8. The sample size for the training set:
This information is not applicable and not provided. This device is a physical medical device that undergoes performance testing and compliance to standards, not a machine learning model that requires a "training set."
9. How the ground truth for the training set was established:
This information is not applicable and not provided, for the same reasons as in point 8.

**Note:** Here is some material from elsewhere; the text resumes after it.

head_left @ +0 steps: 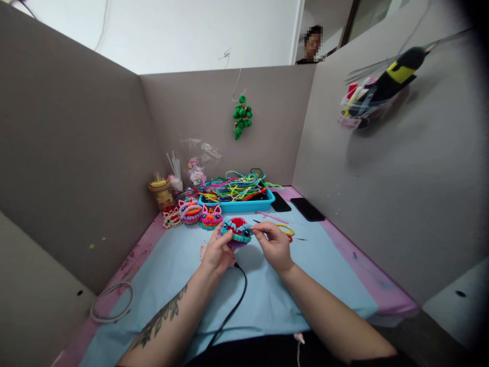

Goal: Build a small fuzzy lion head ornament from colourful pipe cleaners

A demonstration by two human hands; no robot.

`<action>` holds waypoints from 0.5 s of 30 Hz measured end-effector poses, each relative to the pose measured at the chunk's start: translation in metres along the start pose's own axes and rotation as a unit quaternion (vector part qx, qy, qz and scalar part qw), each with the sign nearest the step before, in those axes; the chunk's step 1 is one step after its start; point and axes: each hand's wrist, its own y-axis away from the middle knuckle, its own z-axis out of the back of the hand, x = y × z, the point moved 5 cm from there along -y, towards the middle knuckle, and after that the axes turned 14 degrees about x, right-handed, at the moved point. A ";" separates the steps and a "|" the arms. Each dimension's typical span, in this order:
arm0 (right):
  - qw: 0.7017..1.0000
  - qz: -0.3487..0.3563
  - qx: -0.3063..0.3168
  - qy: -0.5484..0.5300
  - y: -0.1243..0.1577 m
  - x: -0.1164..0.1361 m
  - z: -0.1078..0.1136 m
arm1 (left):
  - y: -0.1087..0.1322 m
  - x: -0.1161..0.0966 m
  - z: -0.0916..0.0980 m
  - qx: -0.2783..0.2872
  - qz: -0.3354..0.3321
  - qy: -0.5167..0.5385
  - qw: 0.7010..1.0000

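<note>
A pipe-cleaner lion head (237, 231) is gripped by the left hand (216, 252) and pinched at its side by the right hand (274, 245), just in front of the blue tray (244, 206) of pipe cleaners (237, 186).

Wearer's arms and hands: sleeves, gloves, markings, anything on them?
Both forearms are bare, with no sleeves or gloves. The left hand has a dark leafy vine tattoo along its forearm. The right hand and its forearm show no markings. No rings or watch visible.
</note>
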 end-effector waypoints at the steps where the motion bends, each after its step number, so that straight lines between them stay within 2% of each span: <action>1: 1.000 -0.004 -0.005 -0.014 0.000 -0.001 0.000 | 0.000 0.000 0.000 0.001 0.000 0.000 1.000; 4: 0.997 -0.029 -0.018 -0.063 0.001 -0.003 -0.002 | 0.000 0.000 -0.001 0.000 0.002 0.001 1.000; 9: 0.991 -0.070 0.002 -0.117 -0.001 -0.008 -0.004 | 0.001 -0.001 -0.003 -0.002 0.009 0.006 1.000; 15: 0.990 -0.057 -0.004 -0.127 0.000 -0.006 -0.001 | 0.000 -0.001 -0.002 0.006 0.007 0.014 1.000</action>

§ 880.5440 Intravascular administration set.
(a)
Identification. An intravascular administration set is a device used to administer fluids from a container to a patient's vascular system through a needle or catheter inserted into a vein. The device may include the needle or catheter, tubing, a flow regulator, a drip chamber, an infusion line filter, an I.V. set stopcock, fluid delivery tubing, connectors between parts of the set, a side tube with a cap to serve as an injection site, and a hollow spike to penetrate and connect the tubing to an I.V. bag or other infusion fluid container.(b)
Classification. Class II (special controls). The special control for pharmacy compounding systems within this classification is the FDA guidance document entitled “Class II Special Controls Guidance Document: Pharmacy Compounding Systems; Final Guidance for Industry and FDA Reviewers.” Pharmacy compounding systems classified within the intravascular administration set are exempt from the premarket notification procedures in subpart E of this part and subject to the limitations in § 880.9.